**What the task requires:** The data below holds a line containing "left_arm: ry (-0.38" and a line containing "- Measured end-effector"; please quote exactly those two lines and every line between them, and nothing else.

**Listed entries:**
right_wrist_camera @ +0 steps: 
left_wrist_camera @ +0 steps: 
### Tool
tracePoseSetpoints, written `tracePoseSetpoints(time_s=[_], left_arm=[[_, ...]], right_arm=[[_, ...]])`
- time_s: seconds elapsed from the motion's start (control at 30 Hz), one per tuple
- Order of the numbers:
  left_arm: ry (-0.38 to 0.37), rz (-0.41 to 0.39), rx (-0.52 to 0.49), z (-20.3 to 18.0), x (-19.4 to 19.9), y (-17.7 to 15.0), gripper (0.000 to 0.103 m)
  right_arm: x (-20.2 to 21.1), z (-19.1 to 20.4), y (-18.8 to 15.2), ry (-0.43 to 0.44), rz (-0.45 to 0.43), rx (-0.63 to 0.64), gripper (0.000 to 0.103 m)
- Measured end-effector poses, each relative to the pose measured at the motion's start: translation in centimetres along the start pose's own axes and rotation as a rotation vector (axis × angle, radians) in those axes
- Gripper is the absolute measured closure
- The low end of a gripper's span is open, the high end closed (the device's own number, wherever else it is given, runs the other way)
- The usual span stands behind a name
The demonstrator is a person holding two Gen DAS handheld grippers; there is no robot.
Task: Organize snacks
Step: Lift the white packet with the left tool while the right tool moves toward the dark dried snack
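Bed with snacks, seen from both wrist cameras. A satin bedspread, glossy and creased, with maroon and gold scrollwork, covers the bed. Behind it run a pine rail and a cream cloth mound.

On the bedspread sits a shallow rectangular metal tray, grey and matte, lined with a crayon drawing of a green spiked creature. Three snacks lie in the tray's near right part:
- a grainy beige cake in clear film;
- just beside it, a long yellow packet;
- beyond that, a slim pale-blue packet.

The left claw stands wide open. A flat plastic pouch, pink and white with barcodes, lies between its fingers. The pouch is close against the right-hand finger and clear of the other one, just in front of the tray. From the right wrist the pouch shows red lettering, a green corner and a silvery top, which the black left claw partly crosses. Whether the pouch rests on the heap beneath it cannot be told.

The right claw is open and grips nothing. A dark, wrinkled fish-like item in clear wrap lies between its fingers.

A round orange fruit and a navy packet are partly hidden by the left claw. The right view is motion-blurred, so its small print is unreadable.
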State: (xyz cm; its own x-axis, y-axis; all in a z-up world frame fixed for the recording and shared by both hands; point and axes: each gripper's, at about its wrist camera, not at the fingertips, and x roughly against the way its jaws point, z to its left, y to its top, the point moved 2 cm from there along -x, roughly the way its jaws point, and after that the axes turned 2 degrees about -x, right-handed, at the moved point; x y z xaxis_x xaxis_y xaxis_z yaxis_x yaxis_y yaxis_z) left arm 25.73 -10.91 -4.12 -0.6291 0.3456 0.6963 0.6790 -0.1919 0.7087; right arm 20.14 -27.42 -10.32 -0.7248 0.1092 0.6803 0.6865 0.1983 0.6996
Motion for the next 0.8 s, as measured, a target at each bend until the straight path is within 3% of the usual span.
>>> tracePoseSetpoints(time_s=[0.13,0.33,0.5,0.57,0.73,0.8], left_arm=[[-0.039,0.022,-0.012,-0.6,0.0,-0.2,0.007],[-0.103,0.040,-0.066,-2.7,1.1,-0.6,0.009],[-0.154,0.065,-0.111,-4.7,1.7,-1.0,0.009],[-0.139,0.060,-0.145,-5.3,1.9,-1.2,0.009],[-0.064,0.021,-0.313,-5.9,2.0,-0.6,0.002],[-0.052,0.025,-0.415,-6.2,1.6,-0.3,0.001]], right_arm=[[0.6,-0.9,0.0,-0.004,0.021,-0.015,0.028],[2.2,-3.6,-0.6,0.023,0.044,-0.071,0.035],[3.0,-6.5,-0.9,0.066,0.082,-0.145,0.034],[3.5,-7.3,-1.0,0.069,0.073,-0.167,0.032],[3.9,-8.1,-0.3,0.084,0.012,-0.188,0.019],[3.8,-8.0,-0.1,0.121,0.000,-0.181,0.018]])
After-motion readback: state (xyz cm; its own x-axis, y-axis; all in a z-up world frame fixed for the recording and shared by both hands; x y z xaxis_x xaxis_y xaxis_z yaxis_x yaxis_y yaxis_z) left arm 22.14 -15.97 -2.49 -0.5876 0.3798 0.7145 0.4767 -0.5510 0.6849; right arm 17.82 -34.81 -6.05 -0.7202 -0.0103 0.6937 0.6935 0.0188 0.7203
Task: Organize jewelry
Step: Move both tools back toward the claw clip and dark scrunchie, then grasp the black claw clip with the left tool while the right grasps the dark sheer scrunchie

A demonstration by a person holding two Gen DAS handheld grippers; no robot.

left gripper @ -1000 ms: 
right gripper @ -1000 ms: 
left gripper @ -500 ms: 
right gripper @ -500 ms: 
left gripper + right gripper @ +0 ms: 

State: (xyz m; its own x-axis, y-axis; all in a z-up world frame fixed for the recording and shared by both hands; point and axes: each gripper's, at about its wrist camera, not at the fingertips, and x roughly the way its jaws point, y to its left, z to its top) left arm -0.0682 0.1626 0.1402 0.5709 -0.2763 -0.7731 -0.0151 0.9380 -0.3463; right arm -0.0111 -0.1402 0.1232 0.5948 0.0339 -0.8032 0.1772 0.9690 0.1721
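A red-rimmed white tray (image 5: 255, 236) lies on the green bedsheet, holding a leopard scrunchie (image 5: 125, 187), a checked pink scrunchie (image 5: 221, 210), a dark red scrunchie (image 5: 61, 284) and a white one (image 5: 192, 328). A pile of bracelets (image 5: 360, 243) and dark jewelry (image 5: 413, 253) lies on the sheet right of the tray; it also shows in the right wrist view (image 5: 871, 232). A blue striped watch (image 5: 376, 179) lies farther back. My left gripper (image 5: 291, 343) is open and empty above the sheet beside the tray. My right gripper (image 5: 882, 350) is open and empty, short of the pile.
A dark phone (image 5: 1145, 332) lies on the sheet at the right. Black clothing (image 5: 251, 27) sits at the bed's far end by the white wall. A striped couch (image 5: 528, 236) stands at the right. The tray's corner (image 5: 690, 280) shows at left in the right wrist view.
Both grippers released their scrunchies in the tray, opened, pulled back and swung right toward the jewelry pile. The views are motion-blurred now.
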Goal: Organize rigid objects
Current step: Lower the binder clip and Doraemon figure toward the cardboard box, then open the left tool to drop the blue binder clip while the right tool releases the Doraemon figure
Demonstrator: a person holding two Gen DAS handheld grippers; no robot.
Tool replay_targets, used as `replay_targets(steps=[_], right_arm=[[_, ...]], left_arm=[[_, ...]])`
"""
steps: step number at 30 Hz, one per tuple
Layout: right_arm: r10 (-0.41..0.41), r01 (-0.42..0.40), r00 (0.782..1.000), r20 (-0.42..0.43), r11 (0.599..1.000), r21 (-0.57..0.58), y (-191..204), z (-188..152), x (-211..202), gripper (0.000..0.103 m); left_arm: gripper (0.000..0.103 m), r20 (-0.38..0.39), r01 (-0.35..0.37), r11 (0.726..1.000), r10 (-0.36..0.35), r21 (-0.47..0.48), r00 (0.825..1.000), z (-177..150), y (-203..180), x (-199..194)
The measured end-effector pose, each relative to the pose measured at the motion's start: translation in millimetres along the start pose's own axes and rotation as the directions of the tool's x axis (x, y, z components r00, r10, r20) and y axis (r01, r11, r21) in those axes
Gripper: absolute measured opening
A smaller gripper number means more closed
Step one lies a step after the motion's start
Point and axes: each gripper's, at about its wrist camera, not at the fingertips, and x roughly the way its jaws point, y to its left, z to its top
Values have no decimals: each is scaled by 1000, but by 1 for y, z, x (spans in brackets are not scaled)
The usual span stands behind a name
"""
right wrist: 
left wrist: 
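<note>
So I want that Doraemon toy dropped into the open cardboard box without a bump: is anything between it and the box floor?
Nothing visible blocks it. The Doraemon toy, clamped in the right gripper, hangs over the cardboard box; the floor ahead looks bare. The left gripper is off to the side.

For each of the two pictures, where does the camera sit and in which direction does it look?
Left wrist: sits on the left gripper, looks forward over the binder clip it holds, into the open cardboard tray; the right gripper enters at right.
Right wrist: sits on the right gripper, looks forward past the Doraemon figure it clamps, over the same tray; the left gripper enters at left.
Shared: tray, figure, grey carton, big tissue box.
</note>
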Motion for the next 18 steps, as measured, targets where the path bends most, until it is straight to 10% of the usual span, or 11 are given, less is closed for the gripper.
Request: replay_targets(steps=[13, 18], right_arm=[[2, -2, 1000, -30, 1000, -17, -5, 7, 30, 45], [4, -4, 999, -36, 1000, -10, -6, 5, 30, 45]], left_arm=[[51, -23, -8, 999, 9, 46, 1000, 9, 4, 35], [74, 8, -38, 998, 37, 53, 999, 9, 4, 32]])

**Answer to this exercise:**
  left_arm: ry (-0.38 to 0.37), rz (-0.41 to 0.39), rx (-0.52 to 0.49), z (-20.3 to 18.0), x (-19.4 to 19.9), y (-17.7 to 15.0), gripper (0.000 to 0.103 m)
  right_arm: x (-20.2 to 21.1), z (-19.1 to 20.4), y (-18.8 to 15.2), ry (-0.43 to 0.44), rz (-0.45 to 0.43), rx (-0.63 to 0.64), gripper (0.000 to 0.103 m)
- Measured end-effector poses, each relative to the pose measured at the motion's start: translation in centimetres along the start pose's own axes and rotation as a rotation vector (axis × angle, radians) in those axes

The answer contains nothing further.